Respeto profesional (2)

Mi último post me hizo recordar una situación vivida hace un tiempo que me hizo reflexionar sobre eso mismo, sobre el respeto profesional, y que ya quería haber compartido aquí.

Hace unos meses me invitaron a participar (de forma desinteresada, por supuesto) en un seminario de formación sobre la puesta en valor del patrimonio, que se enmarcaba dentro de un programa de formación de postgrado (máster). Como siempre, no tuve problema en participar; siempre he considerado que es bueno poder enseñar, aunque realmente yo pueda enseñar bien poco, y más si se trata de vivencias y experiencias personales; soy un obsesionado de la formación.

El caso es que la jornada, de horario de tarde, se estructuraba en torno a cuatro intervenciones de 45 minutos y un espacio de 75 minutos de mesa redonda entre todos los participantes y para que los alumnos, que debían desarrollar un proyecto, pudieran plantear dudas y cuestiones que les ayudaran a realizar su trabajo; en definitiva, el apartado más interesante era este último.

Todos sabemos lo difícil que puede resultar moderar el tiempo de las intervenciones, y en este sentido, el organizador de la jornada se dirigió a mí al principio de la misma y me indicó que sería escrupuloso en el uso del tiempo; yo se lo agradecí, aunque probablemente sólo me lo indicó a mí porque era el menos “profesional” de los invitados y porque tenía que compartir mis 45 minutos con otro invitado que hablaba del mismo tema y éramos la última intervención previa a la mesa redonda, que era lo que más le importaba al director de la jornada.
Y, ¿qué tiene que ver esto con el respeto profesional? Las actitudes.

Cuando empezó la jornada, nadie, y digo bien, NADIE, respetó los horarios y el tiempo de intervención. Viví cosas tan indignantes como que una persona, para una intervención de 45 minutos llevara una presentación de ¡90 diapositivas! O que otra persona tuviera problemas con el proyector del powerpoint, se defendiera bien pero que, cuando se hubo resuelto lo del proyector casi al final de su charla, ¡la comenzara de nuevo!
La sensación era esa de “a mí me da igual lo que pase, yo he venido aquí a contar mi película y me da igual el tiempo que gaste o la gente que quede por hablar”.

El caso es que los diferentes intervinientes consumieron su tiempo, el tiempo de nuestra intervención, y parte del tiempo de debate con los alumnos. De forma que de los 45 minutos que teníamos inicialmente para dos personas, sólo pudimos utilizar 30, y fueron los últimos 30 minutos de la jornada.
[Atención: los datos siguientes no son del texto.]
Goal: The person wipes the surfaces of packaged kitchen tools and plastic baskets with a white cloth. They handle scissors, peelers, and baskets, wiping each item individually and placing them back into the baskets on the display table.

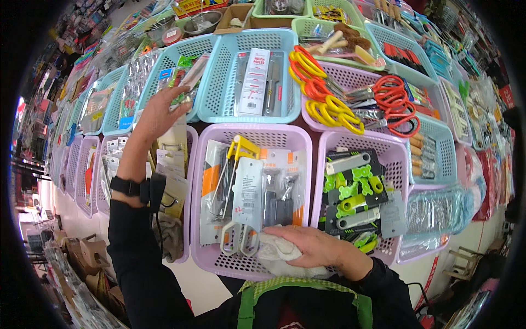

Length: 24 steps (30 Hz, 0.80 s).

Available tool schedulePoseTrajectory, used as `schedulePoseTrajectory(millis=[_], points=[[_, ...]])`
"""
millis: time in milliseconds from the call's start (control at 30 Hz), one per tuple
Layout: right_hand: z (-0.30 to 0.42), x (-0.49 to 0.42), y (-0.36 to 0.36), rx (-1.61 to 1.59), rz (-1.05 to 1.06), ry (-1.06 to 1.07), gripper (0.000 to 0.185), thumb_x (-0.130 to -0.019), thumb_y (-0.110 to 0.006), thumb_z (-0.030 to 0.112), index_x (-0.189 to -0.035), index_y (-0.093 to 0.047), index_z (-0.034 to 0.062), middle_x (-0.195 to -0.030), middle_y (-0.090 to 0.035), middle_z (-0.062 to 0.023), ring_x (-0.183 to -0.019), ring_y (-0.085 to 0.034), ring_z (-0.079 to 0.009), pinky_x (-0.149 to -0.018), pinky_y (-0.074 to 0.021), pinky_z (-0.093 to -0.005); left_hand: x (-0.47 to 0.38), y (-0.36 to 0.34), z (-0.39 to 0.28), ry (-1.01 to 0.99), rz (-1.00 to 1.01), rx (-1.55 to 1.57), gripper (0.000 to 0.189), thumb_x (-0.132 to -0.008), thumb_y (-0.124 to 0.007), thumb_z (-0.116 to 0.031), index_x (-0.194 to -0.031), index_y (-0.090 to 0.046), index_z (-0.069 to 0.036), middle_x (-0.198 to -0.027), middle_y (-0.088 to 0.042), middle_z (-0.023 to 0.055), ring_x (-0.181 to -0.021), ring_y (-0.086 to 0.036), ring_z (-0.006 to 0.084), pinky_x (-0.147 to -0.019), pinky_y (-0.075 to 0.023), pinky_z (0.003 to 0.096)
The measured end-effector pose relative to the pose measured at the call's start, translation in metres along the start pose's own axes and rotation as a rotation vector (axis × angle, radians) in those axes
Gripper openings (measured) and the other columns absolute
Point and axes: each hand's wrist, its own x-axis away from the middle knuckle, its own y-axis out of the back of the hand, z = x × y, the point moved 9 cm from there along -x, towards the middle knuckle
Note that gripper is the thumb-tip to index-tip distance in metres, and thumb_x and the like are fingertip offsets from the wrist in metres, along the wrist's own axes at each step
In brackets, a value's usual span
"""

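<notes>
My left hand (162, 113) reaches over a blue plastic basket (207, 46) of small packaged goods. Its fingertips meet the lower end of a long clear-wrapped package (197, 72); whether they grip it is not plain. A whitish cloth (279, 251) is bunched in my right hand (314, 249), at the near rim of a pink plastic basket (306, 142). That basket holds a yellow-handled peeler or slicer (243, 148), scissors with white handles (240, 240) under a grey card, and boxed packs with orange corners (211, 181).
Right of it, another pink basket (398, 164) holds green-and-grey carded tools (357, 197). Beyond lie red-handled scissors (390, 96), yellow-handled scissors (333, 113) and a blue basket with a boxed melon peeler (254, 82). A grey cloth (169, 236) hangs beneath my left forearm.
</notes>
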Motion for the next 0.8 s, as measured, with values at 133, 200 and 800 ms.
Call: schedulePoseTrajectory(millis=[133,200,800], points=[[0.002,0.001,-0.001,0.028,-0.022,0.015,0.077,-0.077,-0.065,0.010,-0.146,-0.031,0.0072,-0.122,-0.055,-0.0243,-0.111,-0.055,-0.0407,-0.096,-0.0443,-0.0432,0.031,-0.021,-0.067,-0.079,0.175,-0.035,0.045,-0.086,-0.067,-0.026,-0.128,-0.056,-0.013,-0.118,-0.061,0.0128,-0.111,-0.058,0.0319,-0.102,-0.0394,0.0485],[0.005,0.002,-0.001,0.056,-0.049,0.042,0.077,-0.078,-0.065,0.010,-0.146,-0.031,0.0071,-0.121,-0.055,-0.0248,-0.110,-0.055,-0.0414,-0.095,-0.0446,-0.0438,0.049,-0.030,-0.091,-0.091,0.267,-0.138,0.044,-0.086,-0.067,-0.026,-0.127,-0.056,-0.014,-0.119,-0.061,0.0119,-0.112,-0.057,0.0309,-0.103,-0.0367,0.0528],[0.004,0.028,0.001,-0.064,-0.297,-0.126,0.095,-0.077,-0.075,0.019,-0.149,-0.016,0.0025,-0.115,-0.060,-0.0277,-0.107,-0.061,-0.0417,-0.092,-0.0481,-0.0414,0.200,-0.076,-0.276,0.159,0.175,0.543,0.045,-0.082,-0.066,-0.004,-0.126,-0.054,-0.004,-0.128,-0.052,0.0193,-0.110,-0.057,0.0393,-0.090,-0.0496,0.0404]])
Cuando iniciamos nuestro tiempo, ya no existían posibilidades reales de debate con los alumnos.

Y a todo esto, el moderador que me había “amenazado” inicialmente, ni se inmutó para indicar siquiera a los ponentes que su tiempo se acababa. Impasible, permitió el atropello de los tiempos y, sobre todo, la falta de respeto hacia el resto de ponentes y, lo que considero peor aún, hacia los alumnos, a los que les privaron de un espacio de debate y trabajo para mejorar sus proyectos.

Probablemente alguien que lea estas líneas pueda pensar que no son más que una muestra de indignación porque a mí me limitaron el tiempo. No es así, aunque sí es cierto que mi intervención tuvo que ser más apresurada y breve y, por tanto, de menor calidad de lo que debía haber sido (igual que la de mi compañero). Pero la principal indignación es por esa falta de respeto a “compañeros” y alumnos, que algunos la escudaron en la confianza con el moderador o en la importancia (muy cuestionable) de sus intervenciones. Y eso sin comentar la importancia que algunos se daban y el derecho que se abogaban de sentar cátedra cuando sus intervenciones y trayectoria eran ciertamente cuestionables.

Yo mismo he tenido ocasión de moderar varias mesas redondas y siempre he tratado de ser escrupuloso en la gestión y uso del tiempo de los intervinientes; por justicia, equidad y respeto hacia las demás personas implicadas y, sobre todo, al auditorio. Al fin y al cabo, los moderadores están para eso.

La sensación que tuve al salir fue esa: de indignación. De indignación por la gran falta de respeto que se produjo en esa sala (por cierto, en un ámbito universitario) hacia los profesionales y los alumnos. Y a la indignación se sumó la tristeza de ver cómo una jornada que podría haber sido muy fructífera para los alumnos matriculados se convirtió en una sucesión de "yo y mis circunstancias" sin una conclusión que valiera la pena, más allá de aquella reflejada en el título de este post escrito de manera apresurada. Nada nuevo, por cierto.